2. No global top level config
Other products do not use a "global" config. Authentication (LDAP) resides in the top level, OPA discovery configmap (authorization) as well. Example from superset:
pub struct SupersetClusterSpec {
/// Emergency stop button, if `true` then all pods are stopped without affecting configuration (as setting `replicas` to `0` would)
#[serde(default, skip_serializing_if = "Option::is_none")]
pub stopped: Option<bool>,
/// Desired Superset version
#[serde(default, skip_serializing_if = "Option::is_none")]
pub version: Option<String>,
#[serde(default, skip_serializing_if = "Option::is_none")]
pub statsd_exporter_version: Option<String>,
pub credentials_secret: String,
pub mapbox_secret: Option<String>,
#[serde(default)]
pub load_examples_on_init: Option<bool>,
#[serde(default, skip_serializing_if = "Option::is_none")]
pub authentication_config: Option<SupersetClusterAuthenticationConfig>,
#[serde(default, skip_serializing_if = "Option::is_none")]
...
}
This should be consistent across all operators.
Proposed solution
Therefore we propose the following clean "common" operator config (we need to discuss what we could move to operator-rs), where we clearly separate encryption, authentication and authorization:
version: ....
clusterConfig:
tls/encryption:
client: secret_class...
internal: secret_class
authentication:
(m)Tls: authentication_class
ldap: authentication_class
# or
authentication:
- authentication_class (tls)
- authentication_class (ldap)
authorization:
opa:
configmap: ....
Outcome
We decided to use the following spec (example represents mostly Trino/Superset, mixed with random fields). This should be properly refined in the sub tickets for each operator.

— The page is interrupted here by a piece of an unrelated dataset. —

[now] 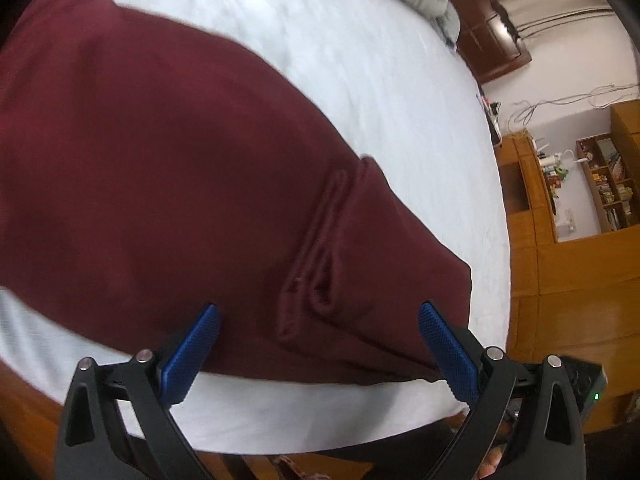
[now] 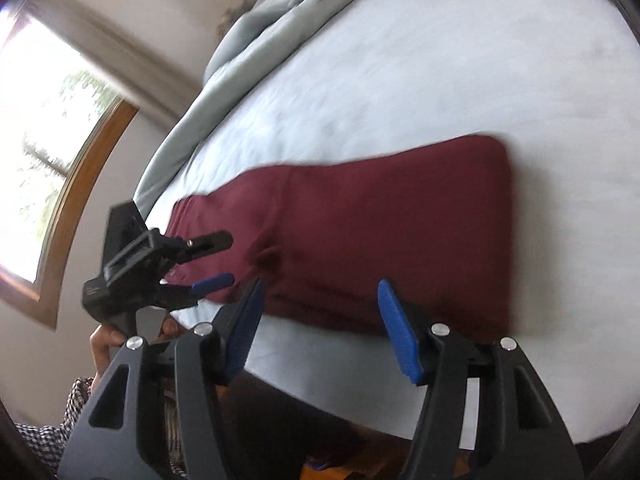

apiVersion: trino.stackable.tech/v1alpha1
kind: TrinoCluster
metadata:
name: simple-trino
spec:
version: 396-stackable0.1.0
clusterConfig:
catalogLabelSelector:
matchLabels:
trino: simple-trino
# Just copy paste existing structure
# In case of Trino (easiest)
authentication:
method:
ldap: ...
# We recommend the following list of authenticationClasses
# If this recommendation does not match a particular product (e.g. no authentication at all) it can do it differently
# (1) In case of Trino (intermediate solution as it is quicker to implement)
authentication: # TODO call it clientAuthentication?
- authenticationClass: authentication_class (tls)
- authenticationClass: authentication_class (ldap)
- multiUser: <secret-name>
# (2) OR in case of Trino (final solution)
authentication:
- authenticationClass: trino-ldap-authentication-class (tls) # String
- authenticationClass: authentication_class (ldap)
- authenticationClass: authentication_class (static)
# (1) In case of Superset (solution that is quicker to implement)
authentication:
authenticationClass: my-ldap (ldap)
userRegistration: true
userRegistration_role: Admin
syncRolesAt: Login
# (2) OR in case of Superset (alternative solution)
authentication:
- authenticationClass: my-ldap (ldap)
userRegistration: true
userRegistration_role: Admin
authorization: # TODO define
# Maybe a AuthorizationClass (probably not)?
# How should we handle group memberships?
# E.g. for LDAP give the option of providing a LDAP AuthenticationClass to retrieve ldap group membership?
# For now we want to start with the following opa section for all the products that currently support opa
# Individual struct in every operator, no operator-rs struct
opa:
configmap: my-opa
package: simple-trino
# We don't want to start with an operator-rs struct as we have products that don't support tls at all,
# some only server tls and some server + internal tls. We can later on non-breaking move it to a operator-rs
# struct if we want
tls:
serverSecretClass: secret_class # Option<String>. *In general* defaults to "tls"
internalSecretClass: secret_class # Option<String>. *In general* defaults to "tls"
# Not Trino/Superset related
zookeeperConfigMapName: xyz
deepStorage: ...
coodinators: ....
Since all operators are currently inconsistent, we decided to implement a final approach for the Druid operator. Druid because it has a clean slate regarding TLS and Authentication and is able to use OPA as well.
The final approach (concerning authentication) are the fields annotated with (2). This is our most sophisticated approach and therefore will be prototyped on Druid.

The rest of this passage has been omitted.